### Task brief
Of the entries below, return exactly those lines that fall between the one containing "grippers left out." and the one containing "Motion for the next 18", the two end lines included.

[Items from a data source]
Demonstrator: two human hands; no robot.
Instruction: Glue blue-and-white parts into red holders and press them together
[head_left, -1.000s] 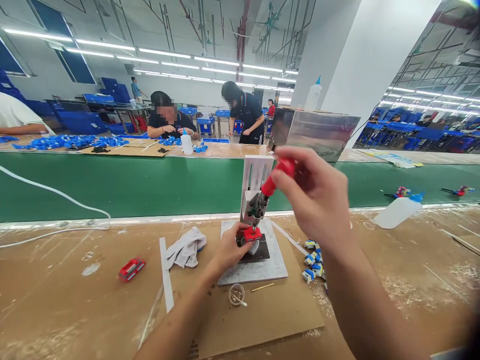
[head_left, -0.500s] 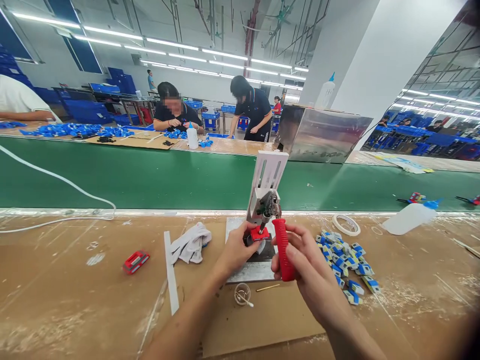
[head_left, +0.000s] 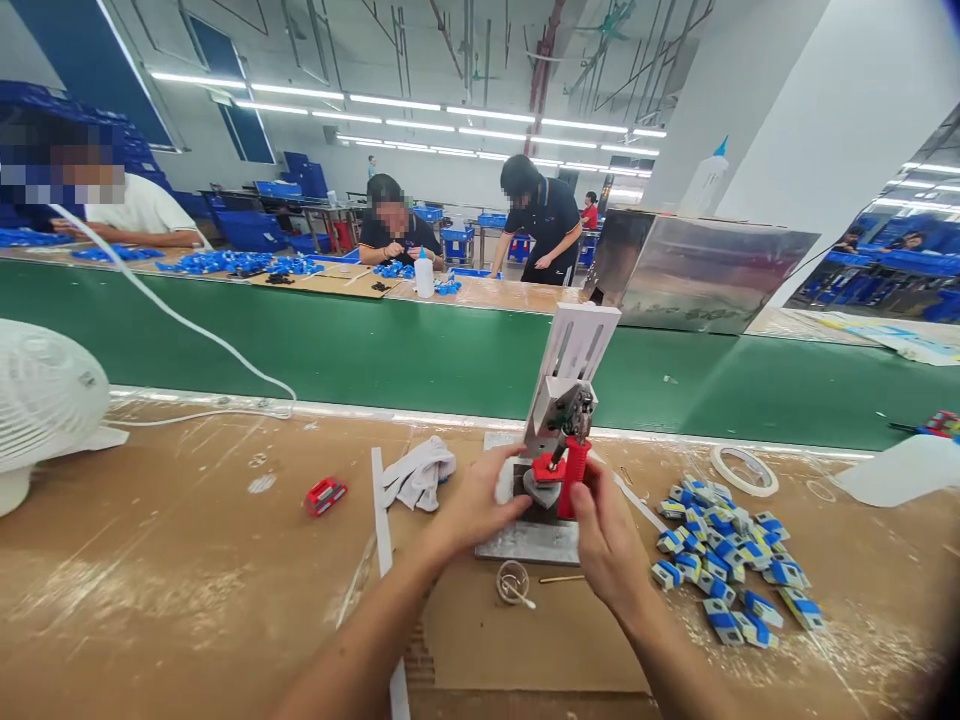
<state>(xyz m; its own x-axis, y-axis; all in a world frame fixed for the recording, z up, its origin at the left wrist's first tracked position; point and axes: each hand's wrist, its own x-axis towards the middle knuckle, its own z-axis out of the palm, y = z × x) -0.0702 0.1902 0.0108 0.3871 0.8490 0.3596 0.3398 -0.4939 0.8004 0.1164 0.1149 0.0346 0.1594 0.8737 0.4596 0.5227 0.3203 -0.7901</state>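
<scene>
A toggle clamp press with a slotted white upright (head_left: pixel 577 345) stands on a metal base plate (head_left: pixel 525 543). Its red ribbed handle (head_left: pixel 574 480) points downward, and my right hand (head_left: pixel 611 535) is closed around it from the right. Under the clamp's plunger lies a small red plastic part (head_left: pixel 548 467), seated on a grey rounded holder (head_left: pixel 541 490). My left hand (head_left: pixel 480 505) is at the left of that holder, thumb and fingers apart, with nothing visible between them. Part of the base is hidden behind both hands.
Blue-and-white pieces (head_left: pixel 724 550) lie heaped at right, near a tape roll (head_left: pixel 742 470) and a bottle (head_left: pixel 896 475). In front sits a small clear cup (head_left: pixel 513 580) with a swab. Leftward are a glove (head_left: pixel 421 472), a red part (head_left: pixel 325 496) and a white fan (head_left: pixel 49 400). People work across the green belt (head_left: pixel 337 350).
The view has turned left, bringing the fan into sight. My right hand has swung the red handle down closer to the press. My left hand has let go of the red part.
</scene>
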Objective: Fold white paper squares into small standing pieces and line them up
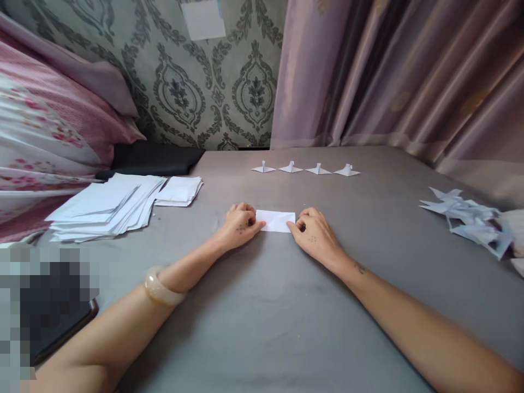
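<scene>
A small white rectangle of folded paper (278, 221) lies in the middle of the grey cloth-covered surface (254, 316). My left hand (240, 225) grips its left end, with the thumb on top and the other fingers curled. At the right end, my right hand (315, 233) pinches the paper's corner between thumb and fingers. The underside of the paper and some fingertips are hidden.
Stacks of white paper (102, 210) and smaller paper squares (180, 190) lie at left. Several folded paper birds (318, 169) stand in a row behind; more lie piled (470, 218) at right. A dark bag (155, 158) rests at the back left.
</scene>
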A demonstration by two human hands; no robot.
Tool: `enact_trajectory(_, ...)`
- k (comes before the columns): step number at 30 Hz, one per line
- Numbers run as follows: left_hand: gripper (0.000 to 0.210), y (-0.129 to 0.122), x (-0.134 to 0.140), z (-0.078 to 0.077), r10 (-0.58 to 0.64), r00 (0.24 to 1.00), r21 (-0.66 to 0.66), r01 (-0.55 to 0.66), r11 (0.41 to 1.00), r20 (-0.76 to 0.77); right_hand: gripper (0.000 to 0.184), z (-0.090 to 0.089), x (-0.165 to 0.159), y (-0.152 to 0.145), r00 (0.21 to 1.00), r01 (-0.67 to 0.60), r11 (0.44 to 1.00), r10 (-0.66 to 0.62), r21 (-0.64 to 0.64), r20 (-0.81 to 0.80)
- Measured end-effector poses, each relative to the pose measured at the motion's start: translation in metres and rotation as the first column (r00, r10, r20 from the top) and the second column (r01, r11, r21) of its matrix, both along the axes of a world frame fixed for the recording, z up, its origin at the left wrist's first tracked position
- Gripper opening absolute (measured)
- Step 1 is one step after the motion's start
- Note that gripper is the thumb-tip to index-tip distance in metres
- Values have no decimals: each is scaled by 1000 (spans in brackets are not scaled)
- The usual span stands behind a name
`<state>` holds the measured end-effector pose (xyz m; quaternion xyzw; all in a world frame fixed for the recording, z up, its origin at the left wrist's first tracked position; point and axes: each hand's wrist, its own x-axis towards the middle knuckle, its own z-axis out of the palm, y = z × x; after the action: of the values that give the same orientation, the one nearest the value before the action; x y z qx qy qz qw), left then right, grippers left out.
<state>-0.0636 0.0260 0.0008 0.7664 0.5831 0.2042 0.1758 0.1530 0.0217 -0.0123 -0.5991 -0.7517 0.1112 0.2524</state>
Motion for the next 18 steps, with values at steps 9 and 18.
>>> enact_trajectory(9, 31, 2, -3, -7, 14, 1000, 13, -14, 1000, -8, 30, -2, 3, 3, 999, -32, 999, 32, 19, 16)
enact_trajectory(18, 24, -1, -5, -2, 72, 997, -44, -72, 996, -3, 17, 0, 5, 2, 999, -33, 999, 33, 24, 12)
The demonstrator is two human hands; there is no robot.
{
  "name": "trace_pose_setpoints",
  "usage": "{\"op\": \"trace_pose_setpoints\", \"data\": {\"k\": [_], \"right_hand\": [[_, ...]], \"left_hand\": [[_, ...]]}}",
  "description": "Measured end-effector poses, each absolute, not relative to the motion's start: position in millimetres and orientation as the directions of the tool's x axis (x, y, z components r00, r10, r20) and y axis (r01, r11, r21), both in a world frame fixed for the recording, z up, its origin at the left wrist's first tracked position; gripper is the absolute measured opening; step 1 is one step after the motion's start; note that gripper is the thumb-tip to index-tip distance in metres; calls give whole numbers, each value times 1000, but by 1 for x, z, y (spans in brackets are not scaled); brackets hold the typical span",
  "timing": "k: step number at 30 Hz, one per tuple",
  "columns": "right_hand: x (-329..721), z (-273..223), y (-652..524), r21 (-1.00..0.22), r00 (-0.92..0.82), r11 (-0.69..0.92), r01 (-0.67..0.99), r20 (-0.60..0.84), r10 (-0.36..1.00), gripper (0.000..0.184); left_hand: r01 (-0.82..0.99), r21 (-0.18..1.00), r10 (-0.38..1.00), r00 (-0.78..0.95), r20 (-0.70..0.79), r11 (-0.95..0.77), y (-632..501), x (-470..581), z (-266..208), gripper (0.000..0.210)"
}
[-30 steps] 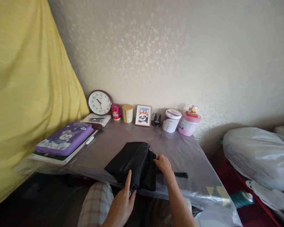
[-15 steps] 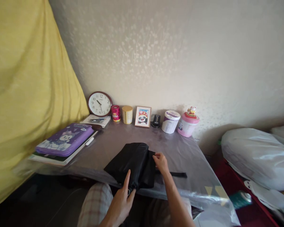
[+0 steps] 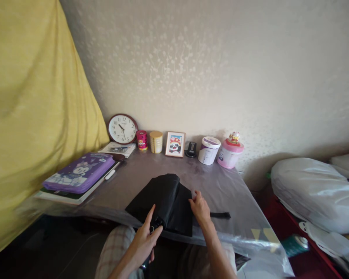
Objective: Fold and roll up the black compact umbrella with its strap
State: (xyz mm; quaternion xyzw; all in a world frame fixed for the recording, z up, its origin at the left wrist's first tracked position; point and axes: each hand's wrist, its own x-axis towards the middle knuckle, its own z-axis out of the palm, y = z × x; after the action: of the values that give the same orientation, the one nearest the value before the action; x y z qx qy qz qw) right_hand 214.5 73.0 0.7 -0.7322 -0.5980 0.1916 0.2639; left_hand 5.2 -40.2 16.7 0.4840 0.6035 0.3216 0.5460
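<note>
A black folding umbrella, its loose fabric folds spread out, lies at the table's front edge. My left hand is closed around its near end, with the thumb and index finger stretched along the fabric; part of a dark handle shows below the palm. At the right fold's outer edge, my right hand has its fingers curled, thumb and fingertips on the fabric border. A black strap lies flat on the table right of that wrist, its left end hidden behind the wrist.
A purple cartoon case sits on books at the left, beside a white pen-like object. Along the wall stand a clock, a pink can, a yellow canister, a picture frame and two tubs.
The umbrella's right fold has been drawn outward and lies flatter and wider. My left hand has shifted slightly left and down, exposing more of the handle.
</note>
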Motion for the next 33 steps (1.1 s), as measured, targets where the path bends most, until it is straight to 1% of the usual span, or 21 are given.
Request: {"op": "trace_pose_setpoints", "data": {"k": [1,3,4,5,7,9,12,16,18,20,22,24,25,27,29,30,31,33], "right_hand": [[213,2,70,-551,171,-81,831,114,979,37],[209,5,67,-409,13,91,908,244,970,32],[208,5,65,-362,-76,173,916,269,960,31],[206,4,64,-348,-144,233,908,265,954,31],[203,-1,60,-354,-220,295,887,238,946,32],[199,-6,53,-363,-250,320,875,229,941,33],[192,-11,33,-366,-305,379,850,245,920,34],[187,-8,0,-377,-413,478,793,245,877,38],[187,-4,-16,-383,-491,542,748,232,840,35],[188,1,-26,-397,-576,612,684,221,787,26],[191,5,-31,-446,-623,650,616,228,748,19],[197,7,-28,-519,-566,612,597,269,780,19],[201,6,-24,-557,-485,558,615,291,825,21],[210,3,-12,-614,-258,389,687,295,920,24],[219,-3,3,-631,-50,192,752,236,970,24],[223,-6,10,-628,13,115,770,196,981,25],[225,-8,16,-624,55,55,779,155,986,26],[228,-12,27,-633,90,-16,774,84,992,28]], "left_hand": [[234,916,934,71,-350,325,-40,5,16,76],[250,911,932,74,-354,327,-39,5,14,76],[260,908,931,72,-357,328,-39,6,13,76],[267,906,931,71,-359,329,-39,6,14,76],[273,903,929,75,-363,331,-39,7,15,75],[262,906,929,80,-362,331,-38,7,17,75],[239,909,925,89,-370,341,-38,6,18,75],[261,896,917,75,-391,360,-36,5,16,76],[267,897,920,77,-384,352,-36,5,16,74],[280,897,923,79,-376,341,-37,5,17,72],[299,895,927,77,-368,330,-37,6,18,71],[306,897,932,73,-356,319,-38,7,19,71],[307,898,933,75,-352,315,-38,7,19,71],[309,900,935,79,-345,306,-38,8,18,72],[316,900,937,82,-340,299,-38,8,17,71],[318,901,938,82,-337,296,-38,8,16,70],[318,902,939,81,-334,293,-38,8,16,70],[314,904,941,77,-330,291,-38,8,15,70]]}}
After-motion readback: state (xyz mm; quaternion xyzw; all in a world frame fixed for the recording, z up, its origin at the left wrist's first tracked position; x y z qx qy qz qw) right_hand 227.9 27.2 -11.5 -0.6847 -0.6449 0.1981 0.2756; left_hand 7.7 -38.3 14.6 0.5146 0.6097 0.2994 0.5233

### Response to this task
`<state>` holds the measured end-effector pose (xyz m; quaternion xyzw; all in a world frame fixed for the recording, z up, its origin at the left wrist's first tracked position; point and axes: each hand's wrist, its own x-axis towards the middle knuckle, its own z-axis out of the palm, y = z × x; after the action: of the values that give the same orientation, the one nearest the value before the action; x y z qx qy qz qw), left then right, grippers left out.
<state>-0.0636 0.0260 0.0008 0.7664 0.5831 0.2042 0.1758 0.1530 0.0217 -0.0123 -0.5991 -0.7517 0.1112 0.2524</state>
Motion for the next 18 steps, with values at steps 9 and 18.

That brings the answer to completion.